What the task requires.
Transcribe each record exactly; skip any picture.

The data.

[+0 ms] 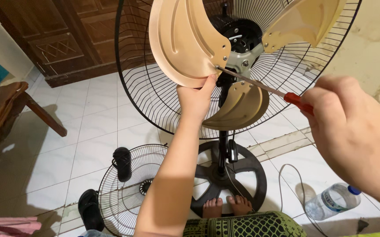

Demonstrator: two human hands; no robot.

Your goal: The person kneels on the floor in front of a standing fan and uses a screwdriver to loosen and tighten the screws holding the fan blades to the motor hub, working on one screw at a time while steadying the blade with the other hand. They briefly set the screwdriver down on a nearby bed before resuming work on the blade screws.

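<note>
Left hand (195, 97): fingers closed on the lower edge of a tan fan blade (183, 39), thumb tip just beside the blade's root screws. Right hand (352, 127): fingers wrapped around the red handle of a screwdriver (264, 87); its metal shaft runs up and left, the tip touching the blade root near the hub (242, 59). The hub carries two further tan blades, one at upper right (304, 24) and one hanging below (240, 105). All sit inside the black wire rear guard (155, 96) of a standing fan, upright on its pole above a round black base (251, 171). The detached front guard (124, 193) lies flat on the white tiled floor (89, 127), touching the base. Bare feet (225, 206) rest on the base. A black sandal (122, 163) lies on the front guard. A plastic water bottle (332, 201) lies at the right, near a cable.
</note>
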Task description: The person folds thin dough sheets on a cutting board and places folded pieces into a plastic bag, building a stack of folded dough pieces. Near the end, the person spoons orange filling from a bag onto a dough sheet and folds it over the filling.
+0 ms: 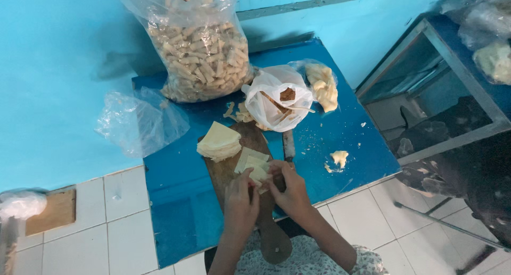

Exercise response.
[+0 ms] 

Demonstrator: two human hands; no robot.

Your goal: The person kneels on the floor in front of a standing fan and uses a screwdriver to loosen and tighten the screws holding the fan blades to the motor hub, working on one screw at a time while steadying the blade with the other hand. They briefly set the screwdriver down on a nearby bed before resuming work on the blade screws.

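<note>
Left hand (195, 97): fingers closed on the lower edge of a tan fan blade (183, 39), thumb tip just beside the blade's root screws. Right hand (352, 127): fingers wrapped around the red handle of a screwdriver (264, 87); its metal shaft runs up and left, the tip touching the blade root near the hub (242, 59). The hub carries two further tan blades, one at upper right (304, 24) and one hanging below (240, 105). All sit inside the black wire rear guard (155, 96) of a standing fan, upright on its pole above a round black base (251, 171). The detached front guard (124, 193) lies flat on the white tiled floor (89, 127), touching the base. Bare feet (225, 206) rest on the base. A black sandal (122, 163) lies on the front guard. A plastic water bottle (332, 201) lies at the right, near a cable.
</note>
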Task description: The person folds thin dough sheets on a cutting board and places folded pieces into a plastic bag, building a stack of folded dough pieces. Near the end, the person spoons orange filling from a bag onto a dough sheet and folds it over the filling.
+0 ms: 

The output has nothing more to it.